Considering I have the space and also tons of carboys I am wanting to make the venture into brewing a few sours. They happen to be my favorite style of beer but for reasons I have shy’d away from brewing them. Was wondering if anyone had any good tips for starting out. And also if you use dregs from a bottle how you go about adding them. (Timeframe, amount etc)
This is my favorite resource for sour beer brewing.
http://web.archive.org/web/20100410025103/http://www2.parc.com/emdl/members/apte/flemishredale.shtml
However, my first flanders red is only 6 weeks old, so I don’t have full experience.
Bottle dregs can be a mistery - a fun experiment but I wouldn’t go that route for my first batch. Use a commercial culture to get more reliable results.

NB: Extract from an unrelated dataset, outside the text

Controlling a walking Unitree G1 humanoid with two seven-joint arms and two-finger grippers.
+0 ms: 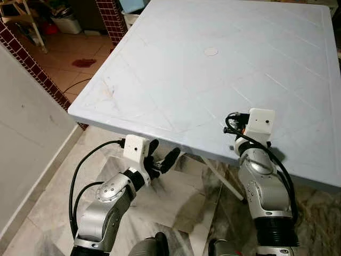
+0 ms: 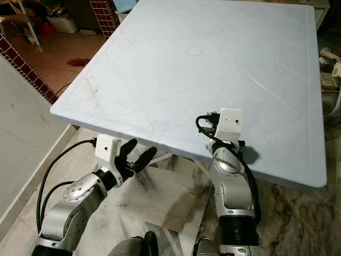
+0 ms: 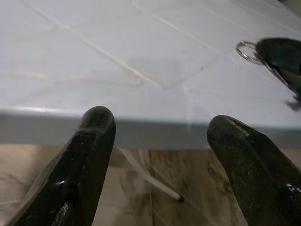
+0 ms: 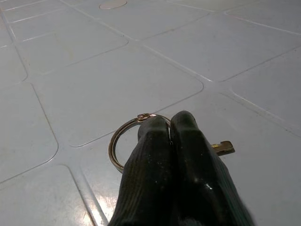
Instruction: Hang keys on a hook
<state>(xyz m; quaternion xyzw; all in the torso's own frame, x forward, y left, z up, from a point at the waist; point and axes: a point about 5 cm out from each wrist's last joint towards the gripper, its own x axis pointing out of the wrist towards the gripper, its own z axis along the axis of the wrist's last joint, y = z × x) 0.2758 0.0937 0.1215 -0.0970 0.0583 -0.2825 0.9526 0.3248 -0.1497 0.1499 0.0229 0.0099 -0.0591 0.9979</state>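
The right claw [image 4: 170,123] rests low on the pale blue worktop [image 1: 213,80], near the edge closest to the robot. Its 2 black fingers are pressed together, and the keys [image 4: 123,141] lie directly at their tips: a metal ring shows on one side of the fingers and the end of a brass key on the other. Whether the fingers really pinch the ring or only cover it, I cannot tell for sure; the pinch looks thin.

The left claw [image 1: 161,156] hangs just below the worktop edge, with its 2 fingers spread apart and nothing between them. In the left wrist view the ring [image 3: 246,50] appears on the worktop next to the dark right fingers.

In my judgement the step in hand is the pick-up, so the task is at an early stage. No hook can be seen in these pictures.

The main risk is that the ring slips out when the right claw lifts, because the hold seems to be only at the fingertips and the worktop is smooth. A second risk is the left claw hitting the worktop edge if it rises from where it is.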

You can do both. Start with the Roselare/lambic culture and add sour dregs to the carboy later.
If you’re going for more of a Flanders Red/Brown type of beer, go with Roselare, and transfer out of primary into secondary, then add dregs from other sours.
If you’re going for more FUNK (lambic), start with a lambic blend from Wyeast/White labs, keep the beer in primary, and add sour dregs.
In either case, I wouldn’t start tasting for at least 6 months (except for a final gravity reading).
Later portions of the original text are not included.